Örnek alakasız ama bağlantı-mekanizma aynı. Elektronlar yörüngelerine (sahip oldukları enerjiye) göre farklı dalga boylarındaki fotonlarla uyarılıyorlar. bir eşik değerleri var. Bu eşik altı ile hiç etkileşime girmez iken, eşik üstü ile kısmı etkileşime giriyor ve fazla olanı atıyor. (Compton). Eşik arasında ise foto elektrik gerçekleşiyor... Gibi...
morgan4658
Superdi. Bu da , varsa eger, evrimi de aciklar. Absorbe edilen enerji araligi, yani gorunur isigi "gorme" yetisi kazanabilmemizin nedeni bu.Bu aralik radyo dalgalarinda olsaydi, onlari gorme, veya onlari algilayacak duyularimiz olabilirdi.
burtay-mutlu-shibumi-tr6061
:-) Bence biraz ara verin. Fazla karıştı, evrim filan... :-)
maxwell4493
Anladığım kadarıyla Burtay dalganın maddenin etkileşimleri sonucu aktarıldığını ve dalga yayılırken hızındaki degisime etkilesimlerin sonucunda genliğin arttırmasının sebeb oldugunu ve haliyle de bunun kırılmaya sebeb olduğunu soylüyor
maxwell4493
Yanlış anladığım bir yer var mı
burtay-mutlu-shibumi-tr6061
Çok büyük oranda "Doğru özet."
morgan4658
Ancak, sorun su ki, fotonun gercekten genligi var mi, varsa bile genligin fonksiyonu ne ?
burtay-mutlu-shibumi-tr6061
Bir dalga da (veya titreşimde) genlik, dalganın 1 periyodunda sahip olduğu enerji miktarını işaret ediyor.
Dalga da her n birim enerji artışında, (2.(n^2)) kadar titreşim alanı-genliği genişliyor.
Veya dalga grafiklerindeki bir periyot içinde dalga fonksiyonunda taranan toplam alan.
Bunun bir üçgenin alanı olarak düşünebilirsiniz. Taban daraldıkça (dalga boyu), yükseklik artar ve (genlik sahip olunan enerji miktarı) korunur.
Ana sorun mevcut dalga mekaniğinde, ses ve deprem dalgaları haricinde genlik konusu pek üzerinde durulmuş, düşünülmüş değil.
Bir dalga denince, herkesin aklına frekans ve dalga boyu geliyor ama genlik pek düşünülmüyor.
Oysa genlik de (amplitude) dalga içinde önemli.

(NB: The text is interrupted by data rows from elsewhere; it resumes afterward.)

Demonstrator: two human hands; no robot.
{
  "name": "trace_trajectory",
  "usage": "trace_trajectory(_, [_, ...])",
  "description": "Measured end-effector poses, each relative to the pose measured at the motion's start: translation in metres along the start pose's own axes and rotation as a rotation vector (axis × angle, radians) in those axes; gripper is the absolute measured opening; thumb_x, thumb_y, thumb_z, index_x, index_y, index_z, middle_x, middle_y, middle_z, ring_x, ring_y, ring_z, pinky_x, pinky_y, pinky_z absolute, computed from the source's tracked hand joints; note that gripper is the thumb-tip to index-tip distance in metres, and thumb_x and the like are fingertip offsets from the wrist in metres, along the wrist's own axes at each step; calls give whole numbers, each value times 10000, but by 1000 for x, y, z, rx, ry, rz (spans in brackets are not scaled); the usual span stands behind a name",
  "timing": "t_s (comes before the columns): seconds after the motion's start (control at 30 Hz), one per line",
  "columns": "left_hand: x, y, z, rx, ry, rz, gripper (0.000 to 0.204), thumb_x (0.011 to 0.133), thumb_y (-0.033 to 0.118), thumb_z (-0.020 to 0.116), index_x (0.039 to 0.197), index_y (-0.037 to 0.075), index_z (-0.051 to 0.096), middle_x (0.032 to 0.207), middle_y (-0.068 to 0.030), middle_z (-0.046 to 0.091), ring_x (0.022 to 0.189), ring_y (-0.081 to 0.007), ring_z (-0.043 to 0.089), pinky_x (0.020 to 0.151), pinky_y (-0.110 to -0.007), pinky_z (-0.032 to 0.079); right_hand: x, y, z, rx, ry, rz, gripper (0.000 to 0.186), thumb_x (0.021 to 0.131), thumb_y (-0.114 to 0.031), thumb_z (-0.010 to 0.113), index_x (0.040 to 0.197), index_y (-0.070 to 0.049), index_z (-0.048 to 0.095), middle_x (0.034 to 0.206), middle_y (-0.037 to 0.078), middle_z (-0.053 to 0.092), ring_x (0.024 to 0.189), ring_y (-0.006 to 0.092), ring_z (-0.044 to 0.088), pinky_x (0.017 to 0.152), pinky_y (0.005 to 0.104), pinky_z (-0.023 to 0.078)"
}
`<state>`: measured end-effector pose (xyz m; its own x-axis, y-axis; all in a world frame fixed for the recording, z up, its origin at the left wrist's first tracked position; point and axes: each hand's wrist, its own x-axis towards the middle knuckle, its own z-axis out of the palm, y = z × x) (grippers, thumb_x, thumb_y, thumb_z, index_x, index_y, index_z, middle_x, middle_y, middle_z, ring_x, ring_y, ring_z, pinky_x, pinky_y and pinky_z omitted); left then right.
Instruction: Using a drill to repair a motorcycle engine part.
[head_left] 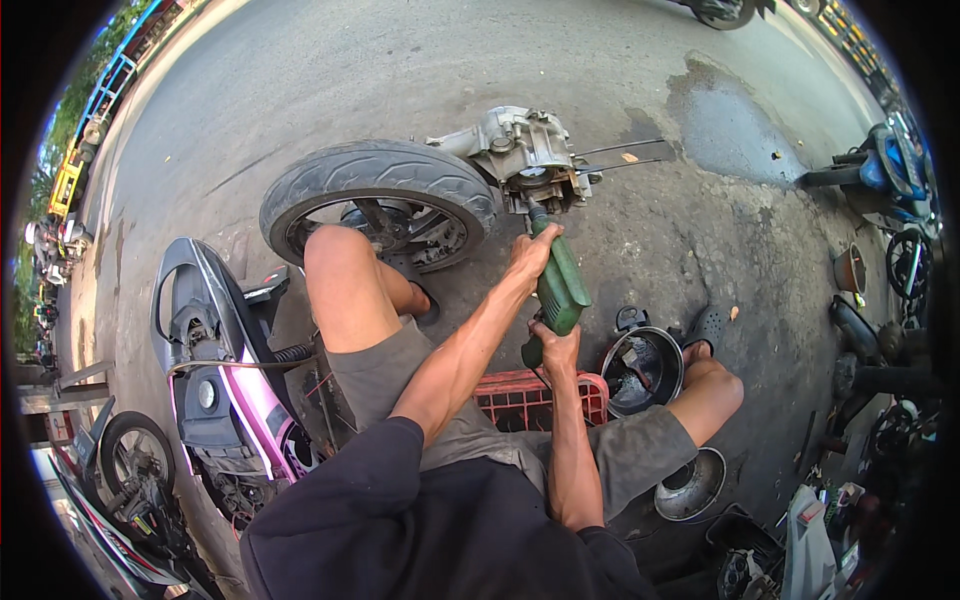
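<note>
A green power tool points away from me, its metal nose against the lower side of a silver engine casing attached to a black-tyred wheel. My left hand is closed round the tool's body near its nose. Nearer to me, my right hand grips the handle at the back, with a cable hanging below. The tip of the tool is partly hidden at the casing.
A red crate and a metal bowl lie between my legs, another bowl to the right. A dismantled pink scooter stands left, parked motorbikes right. A road runs beyond, with a passing vehicle.
</note>
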<state>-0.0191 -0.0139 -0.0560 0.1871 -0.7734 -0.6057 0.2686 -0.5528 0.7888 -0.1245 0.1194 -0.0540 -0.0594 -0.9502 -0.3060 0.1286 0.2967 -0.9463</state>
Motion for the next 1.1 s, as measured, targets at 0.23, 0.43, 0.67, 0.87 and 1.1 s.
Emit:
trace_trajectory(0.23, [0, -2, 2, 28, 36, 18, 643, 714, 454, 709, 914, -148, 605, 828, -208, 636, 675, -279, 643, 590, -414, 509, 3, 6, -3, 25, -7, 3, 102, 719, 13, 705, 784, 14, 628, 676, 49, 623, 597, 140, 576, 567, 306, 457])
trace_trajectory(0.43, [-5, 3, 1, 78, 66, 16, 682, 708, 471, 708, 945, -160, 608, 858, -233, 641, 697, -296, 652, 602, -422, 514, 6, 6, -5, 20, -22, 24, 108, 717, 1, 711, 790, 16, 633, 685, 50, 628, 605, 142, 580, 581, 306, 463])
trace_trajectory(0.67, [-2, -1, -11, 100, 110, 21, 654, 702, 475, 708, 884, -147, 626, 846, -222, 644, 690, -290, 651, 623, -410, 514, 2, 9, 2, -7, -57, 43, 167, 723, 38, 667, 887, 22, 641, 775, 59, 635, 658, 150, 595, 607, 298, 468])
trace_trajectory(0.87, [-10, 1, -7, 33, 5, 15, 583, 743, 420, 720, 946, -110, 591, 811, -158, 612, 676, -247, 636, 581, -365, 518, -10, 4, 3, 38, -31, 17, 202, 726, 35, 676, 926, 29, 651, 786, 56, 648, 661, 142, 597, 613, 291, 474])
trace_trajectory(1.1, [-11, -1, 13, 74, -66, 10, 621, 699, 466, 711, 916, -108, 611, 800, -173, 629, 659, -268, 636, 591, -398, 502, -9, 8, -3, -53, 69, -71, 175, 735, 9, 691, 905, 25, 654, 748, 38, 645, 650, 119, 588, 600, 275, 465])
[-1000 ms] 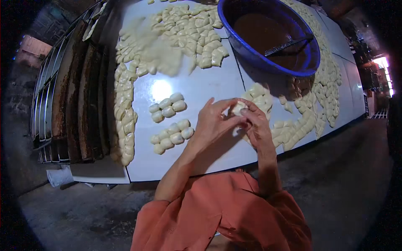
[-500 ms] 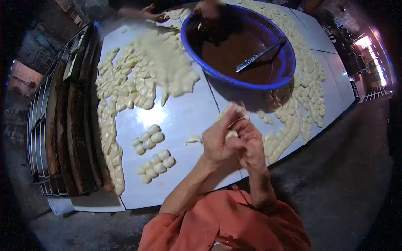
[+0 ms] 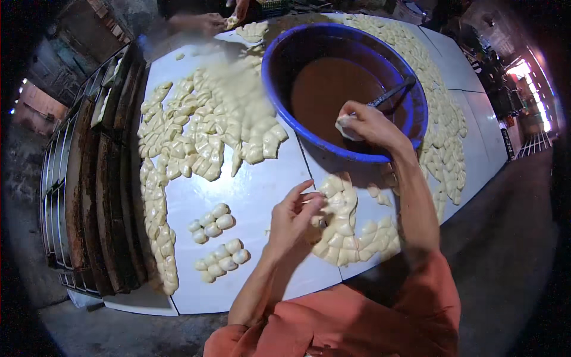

Dalga boyu ve frekansı aynı olan iki dalgadan birinin genliği diğerine göre yarım ise, aktardığı enerji de aynı oranda düşük oluyor.
burtay-mutlu-shibumi-tr6061
Fotonun iki tane genliği var. (Aynı anda, 1 Planck zamanında 2 uzamsal boyut üzerinde birbirine dik titreşim yaptığını varsayarak). Enerjisini bu genlikler oluşturuyor.